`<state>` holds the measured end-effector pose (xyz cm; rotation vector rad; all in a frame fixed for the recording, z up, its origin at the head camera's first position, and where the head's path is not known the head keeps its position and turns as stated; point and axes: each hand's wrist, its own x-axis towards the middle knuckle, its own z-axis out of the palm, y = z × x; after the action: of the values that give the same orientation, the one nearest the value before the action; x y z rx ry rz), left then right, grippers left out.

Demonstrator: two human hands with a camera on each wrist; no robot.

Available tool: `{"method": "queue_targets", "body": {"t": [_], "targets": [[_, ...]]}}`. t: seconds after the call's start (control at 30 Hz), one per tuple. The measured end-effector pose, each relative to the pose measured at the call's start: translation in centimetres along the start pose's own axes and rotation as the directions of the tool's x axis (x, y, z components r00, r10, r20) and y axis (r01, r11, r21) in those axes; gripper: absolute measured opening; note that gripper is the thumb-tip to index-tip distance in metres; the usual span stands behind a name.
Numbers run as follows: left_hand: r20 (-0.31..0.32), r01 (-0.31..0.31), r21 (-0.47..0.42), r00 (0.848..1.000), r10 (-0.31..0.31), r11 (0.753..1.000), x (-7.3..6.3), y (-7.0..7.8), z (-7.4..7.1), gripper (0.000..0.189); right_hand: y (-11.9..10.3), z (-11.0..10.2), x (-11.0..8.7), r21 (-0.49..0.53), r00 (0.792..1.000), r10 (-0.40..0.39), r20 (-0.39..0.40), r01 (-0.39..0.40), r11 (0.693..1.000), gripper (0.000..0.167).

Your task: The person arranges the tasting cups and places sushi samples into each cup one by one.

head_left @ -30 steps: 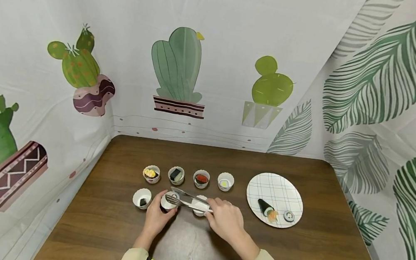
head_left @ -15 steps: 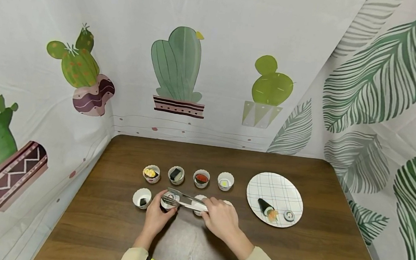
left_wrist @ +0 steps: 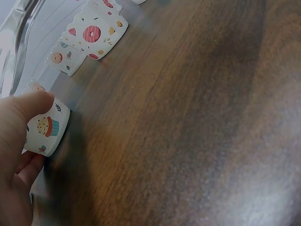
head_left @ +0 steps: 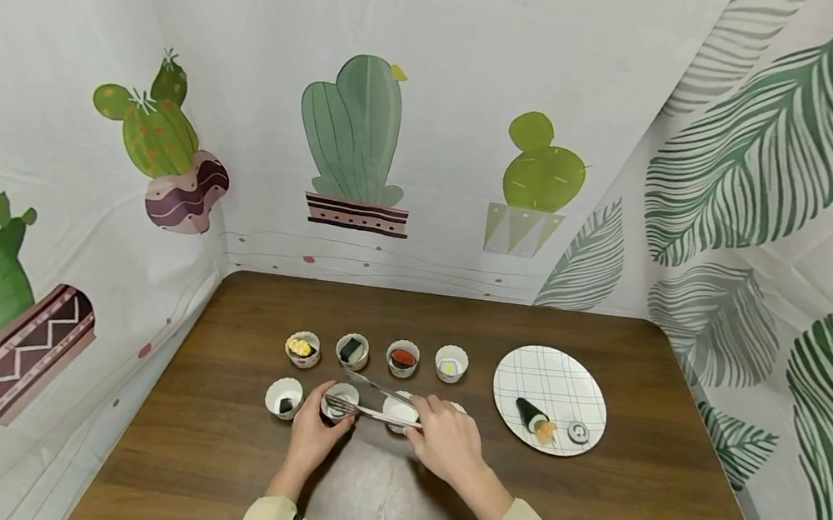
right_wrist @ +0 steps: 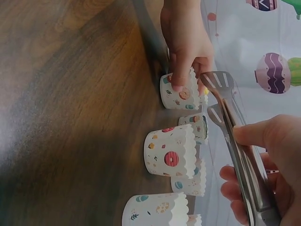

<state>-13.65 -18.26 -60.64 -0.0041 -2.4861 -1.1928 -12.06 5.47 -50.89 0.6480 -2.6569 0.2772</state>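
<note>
My left hand (head_left: pixel 312 438) holds a white paper baking cup (left_wrist: pixel 49 127) by its sides, thumb on the near wall, where a cupcake print shows. The cup stands on the table. In the right wrist view my right hand (right_wrist: pixel 282 160) grips metal tongs (right_wrist: pixel 241 155) with slotted heads, thumb along one arm. Their arms are spread apart, one tip over the mouth of the held cup and the other beyond its far rim. Nothing shows between the tips. The inside of the held cup is partly covered by the tongs in the head view.
Left of the held cup stands a cup (head_left: pixel 285 387) with a small black piece. Another cup (head_left: pixel 396 409) sits under the tongs. Behind are several cups with sushi pieces, including a red-topped one (head_left: pixel 403 357). A checked plate (head_left: pixel 526 371) bears a hand roll (head_left: pixel 531 413) and a round roll (head_left: pixel 578 432).
The tongs' arms drew closer together half a second ago and are spread wider now. My right hand shifted slightly left, then back a little. The left hand stayed on the cup.
</note>
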Motion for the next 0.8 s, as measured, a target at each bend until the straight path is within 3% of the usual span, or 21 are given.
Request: {"method": "queue_targets", "body": {"t": [0.47,0.8], "targets": [[-0.006,-0.002,-0.005,1.0,0.002,1.0,0.0,-0.1,0.1,0.068,1.8,-1.0,-0.7,0.031,0.998,0.035,-0.059,-0.033,0.999,0.046],[-0.012,-0.006,-0.005,1.0,0.006,1.0,-0.1,-0.1,0.2,0.07,4.0,-1.7,-2.0,0.038,0.992,0.112,-0.058,-0.11,0.993,0.045]]}}
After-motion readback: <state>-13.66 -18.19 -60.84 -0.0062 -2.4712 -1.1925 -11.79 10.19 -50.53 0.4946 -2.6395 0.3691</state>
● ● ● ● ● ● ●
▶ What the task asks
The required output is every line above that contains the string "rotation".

▶ Exercise response
`<state>` holds the measured end-effector pose (xyz cm; rotation vector rad; all in a frame fixed for the recording, z up, its origin at the head camera's first position, and where the head's path is not known the head keeps its position and turns as stated; point and axes: each hand's wrist, its own x-axis towards the middle knuckle, its own z-axis out of the palm, y = z × x; after the action: of the values that give the same orientation, the one nearest the value before the action; x y z rx ry rz), left then right, grippers left out.
Available tool: `{"method": "queue_targets", "body": {"t": [_], "targets": [[_, ...]]}}`. t: seconds after the call's start (control at 30 Hz), one per tuple. The measured end-effector pose, each relative to the pose measured at the call's start: translation in centimetres along the start pose's own axes and rotation as the directions of the tool's x axis (x, y, z components r00, r10, r20) and y axis (r01, r11, r21) in those axes; gripper: absolute measured opening; note that gripper is the thumb-tip to index-tip distance in metres; the usual span stands behind a name.

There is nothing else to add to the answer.